**Data for processing**
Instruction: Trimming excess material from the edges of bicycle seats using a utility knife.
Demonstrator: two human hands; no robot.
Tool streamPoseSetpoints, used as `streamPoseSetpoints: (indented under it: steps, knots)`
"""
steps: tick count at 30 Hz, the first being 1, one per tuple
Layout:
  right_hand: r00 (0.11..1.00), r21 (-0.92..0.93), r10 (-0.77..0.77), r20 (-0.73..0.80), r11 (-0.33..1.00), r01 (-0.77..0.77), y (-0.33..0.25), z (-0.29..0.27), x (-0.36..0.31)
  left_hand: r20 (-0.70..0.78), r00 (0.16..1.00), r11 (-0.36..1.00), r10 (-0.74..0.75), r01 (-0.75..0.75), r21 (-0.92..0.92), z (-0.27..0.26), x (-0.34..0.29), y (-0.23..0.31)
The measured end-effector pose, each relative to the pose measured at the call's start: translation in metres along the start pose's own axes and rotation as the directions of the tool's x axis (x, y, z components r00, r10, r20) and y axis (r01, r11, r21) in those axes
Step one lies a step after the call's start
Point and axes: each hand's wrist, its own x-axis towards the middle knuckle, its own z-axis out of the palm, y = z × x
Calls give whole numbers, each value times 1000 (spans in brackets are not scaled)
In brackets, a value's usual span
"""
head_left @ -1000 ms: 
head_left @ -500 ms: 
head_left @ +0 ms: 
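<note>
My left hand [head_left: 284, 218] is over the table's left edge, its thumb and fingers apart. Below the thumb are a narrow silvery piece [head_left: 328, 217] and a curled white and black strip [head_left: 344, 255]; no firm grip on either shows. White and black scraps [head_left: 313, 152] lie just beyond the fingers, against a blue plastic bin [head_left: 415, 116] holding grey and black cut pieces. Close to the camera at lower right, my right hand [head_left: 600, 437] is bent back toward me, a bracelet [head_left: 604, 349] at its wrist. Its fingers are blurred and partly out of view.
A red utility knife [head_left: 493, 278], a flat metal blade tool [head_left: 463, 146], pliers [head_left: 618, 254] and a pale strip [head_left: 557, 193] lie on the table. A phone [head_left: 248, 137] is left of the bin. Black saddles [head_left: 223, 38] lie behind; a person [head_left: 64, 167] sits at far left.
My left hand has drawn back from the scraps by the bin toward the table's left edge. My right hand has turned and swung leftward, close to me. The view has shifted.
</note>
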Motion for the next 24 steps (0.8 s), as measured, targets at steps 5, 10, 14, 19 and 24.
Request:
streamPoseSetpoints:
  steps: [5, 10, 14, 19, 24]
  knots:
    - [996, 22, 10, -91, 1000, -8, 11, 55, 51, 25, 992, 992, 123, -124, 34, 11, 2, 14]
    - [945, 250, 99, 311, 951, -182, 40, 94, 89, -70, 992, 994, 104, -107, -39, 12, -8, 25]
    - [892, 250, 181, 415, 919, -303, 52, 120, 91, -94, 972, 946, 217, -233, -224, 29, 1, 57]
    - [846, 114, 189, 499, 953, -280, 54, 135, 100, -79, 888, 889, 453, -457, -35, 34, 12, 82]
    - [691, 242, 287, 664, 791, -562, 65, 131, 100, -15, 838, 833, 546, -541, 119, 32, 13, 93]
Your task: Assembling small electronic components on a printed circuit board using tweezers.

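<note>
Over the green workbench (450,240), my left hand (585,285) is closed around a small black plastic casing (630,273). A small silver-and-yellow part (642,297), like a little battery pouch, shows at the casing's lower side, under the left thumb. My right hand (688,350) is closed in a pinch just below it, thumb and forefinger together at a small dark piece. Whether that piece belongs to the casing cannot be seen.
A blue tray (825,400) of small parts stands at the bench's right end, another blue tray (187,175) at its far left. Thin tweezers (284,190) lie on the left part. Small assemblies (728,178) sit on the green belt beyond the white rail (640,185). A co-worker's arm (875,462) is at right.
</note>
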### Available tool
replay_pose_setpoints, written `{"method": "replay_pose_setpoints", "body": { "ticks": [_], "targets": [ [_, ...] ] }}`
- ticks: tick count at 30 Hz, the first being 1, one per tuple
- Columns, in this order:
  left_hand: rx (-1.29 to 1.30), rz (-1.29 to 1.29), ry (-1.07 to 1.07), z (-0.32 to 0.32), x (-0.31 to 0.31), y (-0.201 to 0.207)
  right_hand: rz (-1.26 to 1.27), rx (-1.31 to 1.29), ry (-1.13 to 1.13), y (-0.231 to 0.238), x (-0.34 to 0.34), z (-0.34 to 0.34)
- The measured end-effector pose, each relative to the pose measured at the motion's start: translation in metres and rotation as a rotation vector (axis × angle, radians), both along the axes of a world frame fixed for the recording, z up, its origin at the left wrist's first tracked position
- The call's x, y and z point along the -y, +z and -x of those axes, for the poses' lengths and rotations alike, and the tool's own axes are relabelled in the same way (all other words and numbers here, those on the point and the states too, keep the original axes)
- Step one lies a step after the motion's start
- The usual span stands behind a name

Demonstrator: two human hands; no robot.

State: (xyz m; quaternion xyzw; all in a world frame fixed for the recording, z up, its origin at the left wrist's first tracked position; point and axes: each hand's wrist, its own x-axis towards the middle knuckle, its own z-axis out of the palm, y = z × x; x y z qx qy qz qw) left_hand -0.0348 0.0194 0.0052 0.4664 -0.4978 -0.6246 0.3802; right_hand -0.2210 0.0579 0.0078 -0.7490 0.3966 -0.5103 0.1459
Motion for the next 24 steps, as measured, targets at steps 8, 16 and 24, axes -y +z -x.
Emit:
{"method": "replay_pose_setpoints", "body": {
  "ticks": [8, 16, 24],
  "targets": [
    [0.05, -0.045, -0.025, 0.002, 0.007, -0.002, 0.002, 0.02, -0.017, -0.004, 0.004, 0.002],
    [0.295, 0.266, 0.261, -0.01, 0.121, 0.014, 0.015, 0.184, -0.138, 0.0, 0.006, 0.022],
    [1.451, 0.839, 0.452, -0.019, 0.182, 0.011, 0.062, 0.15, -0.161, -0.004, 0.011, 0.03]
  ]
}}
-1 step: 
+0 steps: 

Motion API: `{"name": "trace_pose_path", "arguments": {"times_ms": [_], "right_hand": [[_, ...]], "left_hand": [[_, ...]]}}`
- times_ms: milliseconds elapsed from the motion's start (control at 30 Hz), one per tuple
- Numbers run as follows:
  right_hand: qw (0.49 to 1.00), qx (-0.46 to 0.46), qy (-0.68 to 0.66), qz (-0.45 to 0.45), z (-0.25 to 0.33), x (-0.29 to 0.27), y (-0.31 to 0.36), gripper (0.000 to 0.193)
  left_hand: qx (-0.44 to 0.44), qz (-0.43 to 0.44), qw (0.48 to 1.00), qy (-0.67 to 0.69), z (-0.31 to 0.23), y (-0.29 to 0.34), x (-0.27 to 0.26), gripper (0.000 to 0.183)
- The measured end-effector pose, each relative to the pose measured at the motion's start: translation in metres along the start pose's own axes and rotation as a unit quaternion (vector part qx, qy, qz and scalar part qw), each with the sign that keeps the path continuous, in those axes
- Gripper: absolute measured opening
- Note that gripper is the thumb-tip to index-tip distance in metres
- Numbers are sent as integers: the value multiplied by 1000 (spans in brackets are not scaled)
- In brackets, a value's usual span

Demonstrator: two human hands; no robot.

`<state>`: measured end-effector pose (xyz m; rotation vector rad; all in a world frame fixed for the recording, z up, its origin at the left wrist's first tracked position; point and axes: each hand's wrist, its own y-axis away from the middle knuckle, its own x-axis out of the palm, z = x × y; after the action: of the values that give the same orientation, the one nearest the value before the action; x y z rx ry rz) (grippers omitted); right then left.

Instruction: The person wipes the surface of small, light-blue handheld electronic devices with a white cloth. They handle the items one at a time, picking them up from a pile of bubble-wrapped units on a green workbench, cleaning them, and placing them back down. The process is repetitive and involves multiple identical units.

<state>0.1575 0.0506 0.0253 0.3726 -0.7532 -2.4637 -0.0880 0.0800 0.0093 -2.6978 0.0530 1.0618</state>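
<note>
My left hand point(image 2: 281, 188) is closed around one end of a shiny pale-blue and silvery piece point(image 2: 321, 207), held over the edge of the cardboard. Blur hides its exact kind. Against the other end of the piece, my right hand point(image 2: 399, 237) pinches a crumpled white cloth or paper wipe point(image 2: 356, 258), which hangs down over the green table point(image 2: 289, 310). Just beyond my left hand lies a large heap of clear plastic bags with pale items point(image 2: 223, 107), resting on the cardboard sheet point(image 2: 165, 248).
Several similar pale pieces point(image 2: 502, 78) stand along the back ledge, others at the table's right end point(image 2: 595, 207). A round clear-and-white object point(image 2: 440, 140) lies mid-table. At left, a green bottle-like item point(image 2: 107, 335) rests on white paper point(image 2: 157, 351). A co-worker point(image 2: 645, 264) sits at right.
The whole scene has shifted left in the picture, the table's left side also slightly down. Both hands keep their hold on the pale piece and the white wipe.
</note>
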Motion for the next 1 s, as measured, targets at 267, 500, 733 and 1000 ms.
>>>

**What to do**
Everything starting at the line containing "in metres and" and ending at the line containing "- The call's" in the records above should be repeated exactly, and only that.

**Solution below**
- The measured end-effector pose, each relative to the pose measured at the motion's start: translation in metres and rotation as a rotation vector (axis × angle, radians), both along the axes of a world frame fixed for the recording, z up, its origin at the left wrist's first tracked position
- The call's x, y and z point along the -y, +z and -x of those axes, for the poses' lengths and rotations alike, and the tool's own axes are relabelled in the same way (all other words and numbers here, those on the point and the states too, keep the original axes)

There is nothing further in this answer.